The Australian federal court threw out a landmark legal ruling that the country's environment minister had a duty to protect children from climate change, which was a potential legal weapon to fight fossil fuel projects.

According to the court, Environment Minister Sussan Ley did not have to weigh the harm climate change would inflict on children when assessing the approval of new fossil fuel projects.

The judgment overturned a July 2021 ruling by a lower court that found the minister had a duty to avoid causing personal injury or death to those under 18s due to emissions of carbon dioxide into the Earth's atmosphere.

Anjali Sharma, 17, who launched the legal action in 2020, said the minister's successful appeal had left the students "devastated".

The federal court ruled that the minister had no responsibility to avoid harm or death to those under 18 caused by carbon dioxide emissions into the Earth's atmosphere, overturning a July 2021 decision by a lower court.

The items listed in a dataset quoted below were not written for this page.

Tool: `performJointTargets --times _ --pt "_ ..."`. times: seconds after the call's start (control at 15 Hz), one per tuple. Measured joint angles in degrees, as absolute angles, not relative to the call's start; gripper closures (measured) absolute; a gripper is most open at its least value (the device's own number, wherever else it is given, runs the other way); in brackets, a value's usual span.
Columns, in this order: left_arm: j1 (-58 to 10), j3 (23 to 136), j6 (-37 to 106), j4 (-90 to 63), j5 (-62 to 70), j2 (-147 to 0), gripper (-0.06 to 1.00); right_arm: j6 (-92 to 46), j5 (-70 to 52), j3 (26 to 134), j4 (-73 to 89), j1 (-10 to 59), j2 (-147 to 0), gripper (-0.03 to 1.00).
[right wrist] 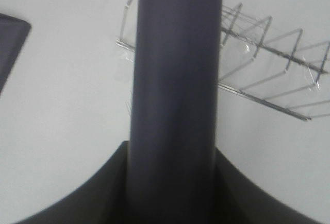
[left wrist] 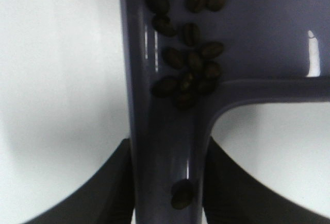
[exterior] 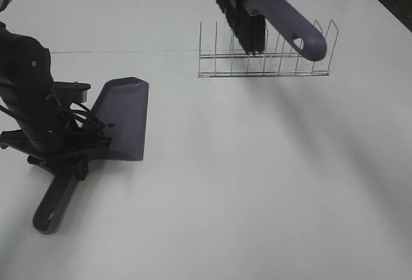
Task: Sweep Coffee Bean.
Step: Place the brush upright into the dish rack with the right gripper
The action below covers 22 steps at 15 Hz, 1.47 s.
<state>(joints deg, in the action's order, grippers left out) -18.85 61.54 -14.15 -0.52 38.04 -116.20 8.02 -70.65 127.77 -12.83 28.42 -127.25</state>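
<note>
Only the left wrist view shows the coffee bean (left wrist: pixel 188 64) cluster, inside the dustpan (left wrist: pixel 247 28) whose handle the left pincer (left wrist: pixel 167 183) clamps. The right pincer (right wrist: pixel 172 183) grips an apparent brush (exterior: pixel 283 19) by the wire rack (exterior: pixel 267 67) on the white worktop (exterior: pixel 257 183).

Left arm (exterior: pixel 29 93), left edge of frame: matte black rounded housings, one small pale dot (exterior: pixel 33 63) on the upper housing, loose black cables (exterior: pixel 80 118) looped near the wrist. Left claw (left wrist: pixel 168 147) and right claw (right wrist: pixel 172 149): paired plain black fingers (right wrist: pixel 93 193), inner edges curved, unmarked.
</note>
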Motion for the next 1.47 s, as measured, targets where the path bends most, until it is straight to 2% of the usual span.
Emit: performJointTargets --times 0.33,0.53,0.8,1.47 --pt "-18.9 61.5 -14.1 -0.5 38.0 -116.2 0.59 7.7 -70.5 109.1 -9.0 17.2 -115.9 0.67" --pt "-18.9 61.5 -14.1 -0.5 38.0 -116.2 0.59 7.6 -70.8 101.5 -7.8 15.4 -112.3 0.67" --pt "-18.9 61.5 -14.1 -0.5 38.0 -116.2 0.59 7.6 -70.8 99.5 -7.6 15.4 -113.2 0.67" --pt "-18.9 61.5 -13.9 -0.5 37.7 -115.7 0.59 8.8 -69.9 101.8 -10.6 15.4 -126.4 0.67"
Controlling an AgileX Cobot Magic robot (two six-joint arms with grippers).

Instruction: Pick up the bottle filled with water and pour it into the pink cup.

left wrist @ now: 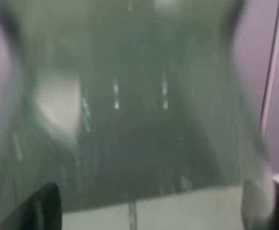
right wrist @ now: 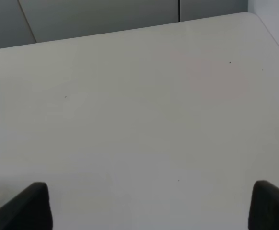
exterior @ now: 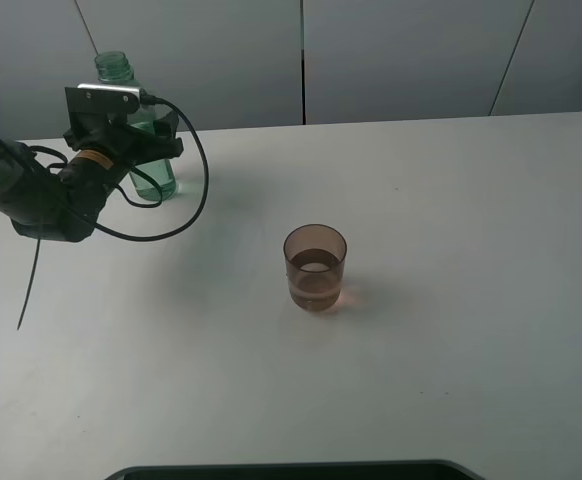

According to the federal court, emissions from the Whitehaven's Vickery coal mine, which was the center of the case, posed only a "tiny increase in risk" to the students.

Lawyer George Newhouse of Macquarie University said the Sharma decision reflected Australia's lack of a bill of rights.

He said that Australia doesn't have the scope for the successful climate change litigation that we see in Europe because they have a constitution that contains no human rights.

Sharma and her fellow students will consider whether to appeal to Australia's highest court.

Australia has been heavily affected by climate change, with droughts, deadly bushfires, bleaching events on the Great Barrier Reef, and floods becoming more common and severe as global weather patterns shift.